I know you can't go cold turkey. But is it time to cut down on your use of negative keywords?
It might be. Telltale signs include Pop-Tarts crumbs scattered around your desk at 3 a.m., bags under your eyes, shrinking overall account volume, and a propensity to bore people at parties with material like "I still can't believe they matched 'Michael Bublé tickets cheap' to 'Costco price for Scrubbing Bubbles'!"
Worse, our industry may be feeding your addiction! I'm here to help.

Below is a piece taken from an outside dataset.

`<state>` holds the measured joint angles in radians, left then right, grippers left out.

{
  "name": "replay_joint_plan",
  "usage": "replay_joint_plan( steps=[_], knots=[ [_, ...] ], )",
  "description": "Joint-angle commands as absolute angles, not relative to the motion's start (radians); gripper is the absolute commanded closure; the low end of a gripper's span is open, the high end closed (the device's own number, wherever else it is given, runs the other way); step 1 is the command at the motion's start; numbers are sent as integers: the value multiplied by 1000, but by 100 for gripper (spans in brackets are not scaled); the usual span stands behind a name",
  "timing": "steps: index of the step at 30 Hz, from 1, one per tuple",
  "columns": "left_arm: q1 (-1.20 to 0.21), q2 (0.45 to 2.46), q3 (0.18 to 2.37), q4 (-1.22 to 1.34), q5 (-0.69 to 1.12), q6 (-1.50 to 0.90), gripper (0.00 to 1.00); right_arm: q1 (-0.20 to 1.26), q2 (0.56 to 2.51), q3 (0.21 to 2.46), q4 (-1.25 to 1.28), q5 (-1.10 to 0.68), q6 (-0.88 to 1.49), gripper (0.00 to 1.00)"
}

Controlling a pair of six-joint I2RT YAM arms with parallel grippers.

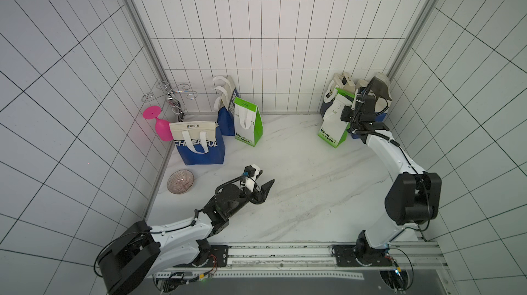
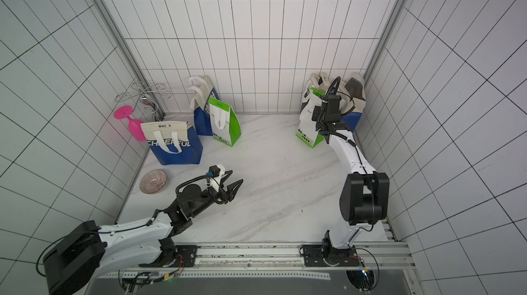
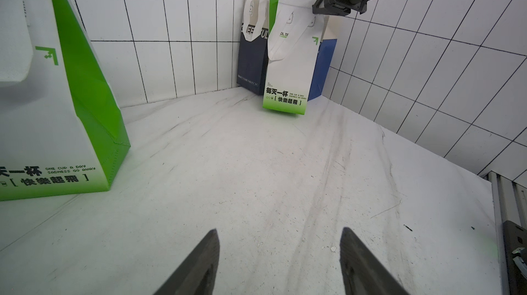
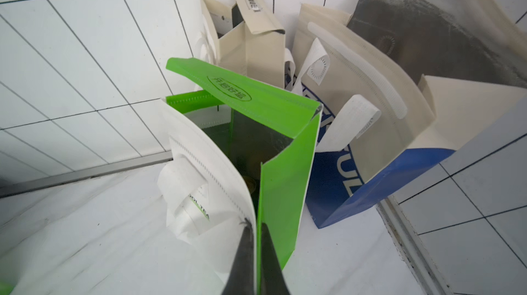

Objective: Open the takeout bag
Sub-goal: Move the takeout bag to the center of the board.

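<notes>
- your right gripper (image 4: 256, 225) is in the far right corner of the table (image 1: 299, 193), with its jaws pinched tight on the top rim of the takeout bag (image 4: 282, 171), at the seam where the white front meets the green side.
- the takeout bag (image 1: 333, 132) stands upright by the back wall, and two beige-and-blue bags (image 4: 385, 165) are crowded just behind it in the corner.
- in the right wrist view its mouth gapes: the green flap (image 4: 242, 91) is lifted and you can see down into the shiny lining.
- your left gripper (image 3: 279, 230) hangs over bare tabletop near the middle-left, with its jaws spread wide and nothing between them.
- it is well apart from the takeout bag (image 3: 288, 74), which its wrist camera sees across the table.
- on the left side you have a blue "cheerful" bag (image 1: 199, 148), a second green bag (image 1: 246, 125), a pink goblet (image 1: 161, 126) and a ribbed bowl (image 1: 180, 181).
</notes>
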<state>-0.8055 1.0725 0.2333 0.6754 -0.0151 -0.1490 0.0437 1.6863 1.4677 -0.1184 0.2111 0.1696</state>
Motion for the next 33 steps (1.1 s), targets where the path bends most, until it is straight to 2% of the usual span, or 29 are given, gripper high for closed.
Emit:
replay_joint_plan(
  steps=[1, 7, 15, 33],
  knots=[
    [-807, 1090, 241, 670, -26, -140, 32, 32, 1716, 1645, -12, 324, 171, 100],
    [-808, 1091, 243, 670, -26, -136, 32, 32, 1719, 1627, 51, 414, 169, 100],
    [-808, 1115, 254, 675, -12, -138, 32, 31, 1657, 1536, 125, 443, 176, 100],
    [-809, 1114, 253, 673, -7, -136, 32, 35, 1810, 1595, 172, 311, 255, 100]
  ],
)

As books and conference programs have become more "advanced," we're prone to neglecting solid strategies in favor of mastering specialized pieces of the puzzle. Today, instead of talking about what keywords are best, and what to bid on them, we can spend endless hours talking about various approaches to excluding search queries. How did that happen?
This stuff is complicated enough even when you dial back some of the ambition. Even if we make it our new mandate to dumb things down slightly, there's no chance that the path to success is going to be easy.
Negative keywords are important, of course. They provide us more scope for elaborate tricks in our attempts to target creatively. But increasingly they're being emphasized for the wrong reasons.
2 Good Reasons to Employ Keyword Exclusions
3 Bad Reasons to Overuse Negative Keywords
Group or Campaign Level?
Negative keywords can be applied at the campaign or ad group level. We should do more to avoid too much campaign-level negative matching in general. While doing it at the campaign level is less work than custom negativing at the ad group level, campaign-level exclusions can unduly shrink the total keyword inventory available to us. By keeping more of the control at the ad group level, if we build certain groups quite restrictively, nothing stops us from building other groups with separate ideas later on, with less restrictive targeting. That approach won't work if you've hamstrung the campaign with an excess of campaign-wide negatives.
What's Being Excluded?
We often have specific intent and objectives in mind when we enter certain matches into our lists. But the lists can become so long it's not uncommon that we run across negatives that seem likely to block searches we actually want to show up for. We're then left to wonder if it was an error, or whether that happened for a reason: was it sound logic, a data-driven move, or an ad group quarantine strategy? (Hat tip, Matt Van Wagner, for this question.) That puzzlement can dog you even if it was you that built the ad group! The problem is compounded if multiple account managers have been in and out of there over time.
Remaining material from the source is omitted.